*EXERCISE BRIEF*.
Start at the line below containing "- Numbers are" and stop at the line containing "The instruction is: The". Repeat every line of that stretch exactly, and nothing outside it.

*INFORMATION SHOWN*.

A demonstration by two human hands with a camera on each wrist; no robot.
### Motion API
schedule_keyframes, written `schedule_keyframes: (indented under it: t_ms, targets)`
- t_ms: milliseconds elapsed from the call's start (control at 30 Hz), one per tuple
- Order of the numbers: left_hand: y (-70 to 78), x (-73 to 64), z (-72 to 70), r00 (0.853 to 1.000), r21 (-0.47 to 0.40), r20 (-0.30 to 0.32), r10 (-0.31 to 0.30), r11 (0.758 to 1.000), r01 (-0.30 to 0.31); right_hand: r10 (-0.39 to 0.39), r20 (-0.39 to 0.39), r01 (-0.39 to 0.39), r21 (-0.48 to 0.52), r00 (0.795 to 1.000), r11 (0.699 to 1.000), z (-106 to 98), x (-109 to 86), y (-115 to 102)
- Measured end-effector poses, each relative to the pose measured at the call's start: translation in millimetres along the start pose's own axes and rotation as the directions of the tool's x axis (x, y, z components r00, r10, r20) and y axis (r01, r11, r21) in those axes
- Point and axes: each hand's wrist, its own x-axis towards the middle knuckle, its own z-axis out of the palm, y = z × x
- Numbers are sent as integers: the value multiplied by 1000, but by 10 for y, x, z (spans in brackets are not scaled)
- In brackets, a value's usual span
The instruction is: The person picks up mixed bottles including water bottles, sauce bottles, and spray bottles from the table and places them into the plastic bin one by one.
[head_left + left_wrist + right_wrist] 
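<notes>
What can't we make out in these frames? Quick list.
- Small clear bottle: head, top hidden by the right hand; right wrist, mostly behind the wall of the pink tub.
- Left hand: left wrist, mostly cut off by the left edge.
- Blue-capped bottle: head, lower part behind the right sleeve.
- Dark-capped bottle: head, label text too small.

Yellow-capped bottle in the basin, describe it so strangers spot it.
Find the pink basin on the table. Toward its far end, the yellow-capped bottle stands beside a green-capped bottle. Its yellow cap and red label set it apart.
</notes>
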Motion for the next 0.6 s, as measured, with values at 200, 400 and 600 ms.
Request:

*ANSWER BELOW*.
- Numbers are sent as integers: the value multiplied by 1000, but by 10 for y, x, z (spans in brackets are not scaled)
- In brackets, a value's usual span
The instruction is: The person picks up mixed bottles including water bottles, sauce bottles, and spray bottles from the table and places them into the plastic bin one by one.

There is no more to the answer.